Seal Cracks On The Windowsills
Small flies, bugs, and even wasps can get inside the bathroom by crawling through the crevices on the windowsills.
It’s the primary way of flies entering the home when windows are closed.
Caulk those gaps with a quality sealant, preferably with a silicone-based or polyurethane-based sealant. These sealants are waterproof, tough, and long-lasting.
Install Meshed Window Screens On The Bathroom Windows
The final step is optional. Installing meshed window screens on the bathroom windows and vents prevents flies and pests from entering through the windows.
The best part is that the window screens don’t hamper ventilation.
Monitor And Repeat
Tiny bugs and flies can be a pain in the back to eliminate. And most of the time, it’s not a one-time affair because these small pests have their way of raising their heads again.
So, monitoring and taking immediate action is vital for keeping these tiny pests off your property.
Professional Pest Control
Let’s face it, DIY ways have limitations. Lack of time and severe fly infestations can also come in the way of getting rid of flies in the bathroom.
If your repeated efforts fail, hiring a pest control expert to do the heavy lifting is best.
Frequently Asked Questions
Why Do I Have Tiny Black Flies In My Bathroom?
The organic waste build-up in the drains causes flies invasion through the bathroom windows and vents, potted plants, food wastes, decaying organic material, and excessive moisture issues cause flies in the bathroom.
Another reason is that flies in the kitchen and basement can spill over to your bathroom.
Are Small Black Flies In Bathroom Harmful To Humans?
Not all tiny black flies in bathrooms are harmful. However, flies like house flies and phorid flies can spread diseases. And mosquitoes are also carriers of diseases like dengue and Lyme disease.
Are Small Flies In The Bathroom Attracted To Light?

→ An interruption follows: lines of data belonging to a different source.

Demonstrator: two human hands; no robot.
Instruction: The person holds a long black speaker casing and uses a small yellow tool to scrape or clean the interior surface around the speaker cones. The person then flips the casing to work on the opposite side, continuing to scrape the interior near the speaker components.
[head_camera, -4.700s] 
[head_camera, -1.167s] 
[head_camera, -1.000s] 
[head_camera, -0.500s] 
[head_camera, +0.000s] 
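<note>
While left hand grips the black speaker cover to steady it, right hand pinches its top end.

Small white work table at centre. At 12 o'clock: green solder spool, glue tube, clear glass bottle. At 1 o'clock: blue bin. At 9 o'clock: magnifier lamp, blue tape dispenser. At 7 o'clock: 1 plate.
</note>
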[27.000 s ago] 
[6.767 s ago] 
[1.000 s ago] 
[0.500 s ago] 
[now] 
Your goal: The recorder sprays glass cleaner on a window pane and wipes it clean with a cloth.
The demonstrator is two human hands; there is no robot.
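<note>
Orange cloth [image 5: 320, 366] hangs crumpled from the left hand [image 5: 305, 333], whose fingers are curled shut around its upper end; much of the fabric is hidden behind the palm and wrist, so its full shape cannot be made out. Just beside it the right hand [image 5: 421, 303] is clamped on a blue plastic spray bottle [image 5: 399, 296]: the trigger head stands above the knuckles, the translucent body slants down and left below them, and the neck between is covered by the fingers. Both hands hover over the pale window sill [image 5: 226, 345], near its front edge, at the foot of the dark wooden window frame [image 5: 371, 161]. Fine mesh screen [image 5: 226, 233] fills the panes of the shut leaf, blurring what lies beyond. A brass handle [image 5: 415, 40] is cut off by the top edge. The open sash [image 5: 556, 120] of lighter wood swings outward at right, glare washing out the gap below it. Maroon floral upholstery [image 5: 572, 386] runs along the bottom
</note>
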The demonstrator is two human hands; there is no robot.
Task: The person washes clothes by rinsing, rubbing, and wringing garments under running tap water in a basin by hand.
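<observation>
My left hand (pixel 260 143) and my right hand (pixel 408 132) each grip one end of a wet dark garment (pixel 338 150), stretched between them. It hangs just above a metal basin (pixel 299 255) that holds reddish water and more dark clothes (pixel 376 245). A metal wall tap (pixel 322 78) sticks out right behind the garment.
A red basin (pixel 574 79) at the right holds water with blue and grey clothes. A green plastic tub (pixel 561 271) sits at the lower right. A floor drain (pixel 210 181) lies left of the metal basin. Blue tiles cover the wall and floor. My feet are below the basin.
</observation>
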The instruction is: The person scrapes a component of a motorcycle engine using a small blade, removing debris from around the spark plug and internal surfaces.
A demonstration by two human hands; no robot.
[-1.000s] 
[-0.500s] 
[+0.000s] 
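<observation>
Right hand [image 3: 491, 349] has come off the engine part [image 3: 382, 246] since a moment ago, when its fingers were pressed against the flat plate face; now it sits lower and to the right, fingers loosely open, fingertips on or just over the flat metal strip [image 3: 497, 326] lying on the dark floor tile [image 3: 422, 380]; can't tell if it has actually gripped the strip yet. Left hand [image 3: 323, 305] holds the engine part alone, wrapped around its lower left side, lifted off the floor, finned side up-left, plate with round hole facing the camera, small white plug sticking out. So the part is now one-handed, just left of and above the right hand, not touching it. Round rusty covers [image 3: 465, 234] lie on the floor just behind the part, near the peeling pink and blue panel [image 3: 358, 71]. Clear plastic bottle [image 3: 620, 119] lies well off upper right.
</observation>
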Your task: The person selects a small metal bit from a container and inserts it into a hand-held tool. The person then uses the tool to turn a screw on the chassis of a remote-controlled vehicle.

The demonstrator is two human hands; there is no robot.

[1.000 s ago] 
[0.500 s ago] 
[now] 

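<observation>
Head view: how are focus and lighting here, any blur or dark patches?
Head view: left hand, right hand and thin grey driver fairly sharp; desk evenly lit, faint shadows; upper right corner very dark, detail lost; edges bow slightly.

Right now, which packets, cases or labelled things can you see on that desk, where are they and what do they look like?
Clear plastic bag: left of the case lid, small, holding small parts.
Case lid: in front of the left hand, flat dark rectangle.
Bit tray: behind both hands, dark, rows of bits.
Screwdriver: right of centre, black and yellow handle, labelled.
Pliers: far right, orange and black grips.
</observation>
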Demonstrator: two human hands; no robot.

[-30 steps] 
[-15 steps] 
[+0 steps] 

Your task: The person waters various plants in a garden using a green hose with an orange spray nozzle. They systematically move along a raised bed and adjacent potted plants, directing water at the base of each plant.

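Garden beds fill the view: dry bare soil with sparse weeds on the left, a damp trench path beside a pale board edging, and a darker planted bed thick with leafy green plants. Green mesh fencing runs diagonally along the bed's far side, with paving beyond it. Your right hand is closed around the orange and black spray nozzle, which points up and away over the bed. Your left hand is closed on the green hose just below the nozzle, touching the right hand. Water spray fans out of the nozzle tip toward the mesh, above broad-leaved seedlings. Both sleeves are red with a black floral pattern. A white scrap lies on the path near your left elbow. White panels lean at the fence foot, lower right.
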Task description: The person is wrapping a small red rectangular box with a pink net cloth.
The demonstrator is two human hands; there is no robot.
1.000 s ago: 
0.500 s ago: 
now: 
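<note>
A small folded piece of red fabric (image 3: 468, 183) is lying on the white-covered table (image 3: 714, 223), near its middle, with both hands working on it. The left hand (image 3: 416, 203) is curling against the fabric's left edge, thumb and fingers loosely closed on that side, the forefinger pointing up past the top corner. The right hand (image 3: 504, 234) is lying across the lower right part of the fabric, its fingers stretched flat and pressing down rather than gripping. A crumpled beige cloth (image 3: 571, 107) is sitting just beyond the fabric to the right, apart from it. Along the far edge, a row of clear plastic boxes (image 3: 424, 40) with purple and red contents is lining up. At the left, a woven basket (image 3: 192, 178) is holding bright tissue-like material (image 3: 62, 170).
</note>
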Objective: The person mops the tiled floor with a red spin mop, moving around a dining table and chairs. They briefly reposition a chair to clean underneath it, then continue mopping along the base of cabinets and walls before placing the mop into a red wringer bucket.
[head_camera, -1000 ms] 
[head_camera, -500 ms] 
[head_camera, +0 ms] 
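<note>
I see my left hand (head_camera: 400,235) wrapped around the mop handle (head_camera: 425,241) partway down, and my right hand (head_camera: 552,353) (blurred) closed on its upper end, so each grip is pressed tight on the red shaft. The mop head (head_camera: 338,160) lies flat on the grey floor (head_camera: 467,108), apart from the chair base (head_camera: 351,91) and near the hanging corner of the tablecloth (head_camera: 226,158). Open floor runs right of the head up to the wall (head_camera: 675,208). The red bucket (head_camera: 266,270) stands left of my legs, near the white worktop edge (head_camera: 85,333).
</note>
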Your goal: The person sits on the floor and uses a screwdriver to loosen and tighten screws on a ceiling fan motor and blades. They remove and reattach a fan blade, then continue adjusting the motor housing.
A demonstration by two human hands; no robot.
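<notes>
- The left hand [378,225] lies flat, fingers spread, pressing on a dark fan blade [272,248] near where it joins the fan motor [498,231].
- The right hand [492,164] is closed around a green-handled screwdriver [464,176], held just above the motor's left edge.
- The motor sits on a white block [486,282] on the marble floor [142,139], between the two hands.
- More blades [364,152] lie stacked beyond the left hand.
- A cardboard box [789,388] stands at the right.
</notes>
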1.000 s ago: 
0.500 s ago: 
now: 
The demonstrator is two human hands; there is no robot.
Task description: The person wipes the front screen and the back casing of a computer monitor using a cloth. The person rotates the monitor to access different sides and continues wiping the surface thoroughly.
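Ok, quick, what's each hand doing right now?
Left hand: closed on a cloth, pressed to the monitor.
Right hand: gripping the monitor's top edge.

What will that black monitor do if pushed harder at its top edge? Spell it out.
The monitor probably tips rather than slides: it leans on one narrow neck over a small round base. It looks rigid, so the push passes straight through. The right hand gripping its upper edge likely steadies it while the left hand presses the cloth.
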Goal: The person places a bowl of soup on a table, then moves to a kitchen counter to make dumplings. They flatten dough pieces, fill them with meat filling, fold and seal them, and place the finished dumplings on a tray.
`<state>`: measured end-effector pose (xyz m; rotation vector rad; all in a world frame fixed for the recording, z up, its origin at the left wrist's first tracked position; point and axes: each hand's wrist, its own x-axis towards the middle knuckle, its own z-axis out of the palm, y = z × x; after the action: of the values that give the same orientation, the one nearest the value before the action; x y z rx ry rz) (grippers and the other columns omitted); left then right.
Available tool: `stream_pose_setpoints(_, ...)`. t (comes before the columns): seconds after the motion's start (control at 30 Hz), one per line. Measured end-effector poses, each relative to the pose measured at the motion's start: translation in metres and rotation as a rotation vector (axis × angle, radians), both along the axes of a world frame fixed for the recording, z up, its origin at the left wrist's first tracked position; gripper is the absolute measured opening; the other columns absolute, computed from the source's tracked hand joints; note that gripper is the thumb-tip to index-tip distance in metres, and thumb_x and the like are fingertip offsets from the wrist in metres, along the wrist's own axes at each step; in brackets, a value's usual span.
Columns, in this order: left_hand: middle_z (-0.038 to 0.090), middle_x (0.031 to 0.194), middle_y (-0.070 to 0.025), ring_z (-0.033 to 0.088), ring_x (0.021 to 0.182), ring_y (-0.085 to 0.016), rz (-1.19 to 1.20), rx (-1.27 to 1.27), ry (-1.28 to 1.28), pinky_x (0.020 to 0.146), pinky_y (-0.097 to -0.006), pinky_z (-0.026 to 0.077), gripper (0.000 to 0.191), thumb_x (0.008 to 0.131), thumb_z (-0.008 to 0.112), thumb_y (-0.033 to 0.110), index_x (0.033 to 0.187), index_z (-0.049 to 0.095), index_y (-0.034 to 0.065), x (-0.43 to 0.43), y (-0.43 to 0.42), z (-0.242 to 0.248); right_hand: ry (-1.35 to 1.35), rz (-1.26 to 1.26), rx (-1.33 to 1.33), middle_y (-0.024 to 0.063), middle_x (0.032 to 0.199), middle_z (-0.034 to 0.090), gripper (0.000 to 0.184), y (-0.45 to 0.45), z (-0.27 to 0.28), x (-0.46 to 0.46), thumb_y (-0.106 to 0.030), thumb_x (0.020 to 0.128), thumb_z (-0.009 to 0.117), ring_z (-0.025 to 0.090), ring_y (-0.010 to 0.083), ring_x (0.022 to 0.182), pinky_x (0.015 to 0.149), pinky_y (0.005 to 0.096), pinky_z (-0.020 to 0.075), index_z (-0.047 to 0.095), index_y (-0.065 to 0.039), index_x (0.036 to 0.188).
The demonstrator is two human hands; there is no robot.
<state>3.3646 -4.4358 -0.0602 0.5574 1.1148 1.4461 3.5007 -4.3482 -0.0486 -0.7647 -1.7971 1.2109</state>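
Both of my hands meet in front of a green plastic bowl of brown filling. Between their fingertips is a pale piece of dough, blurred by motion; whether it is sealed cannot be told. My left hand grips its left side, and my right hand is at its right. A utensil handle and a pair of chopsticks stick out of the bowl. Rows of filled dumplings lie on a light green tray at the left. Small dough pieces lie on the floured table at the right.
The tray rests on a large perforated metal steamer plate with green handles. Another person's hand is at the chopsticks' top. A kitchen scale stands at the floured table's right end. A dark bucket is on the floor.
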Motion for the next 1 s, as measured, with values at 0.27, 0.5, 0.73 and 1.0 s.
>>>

Yes. Flies such as fungus gnats and phorid flies are attracted to light.
Glowing light bulbs in the house and bathroom draw these flies indoors.
Drain flies, or moth or sewer flies, aren’t the only tiny flies in your bathroom.
Fungus gnats, phorid flies, house flies, mosquitoes, and fruit flies are five other flies that can breed in the bathroom waste.
Removing their breeding grounds, controlling moisture, and taking preventive measures to prevent them from returning are keys to keeping your bathroom free from these flies.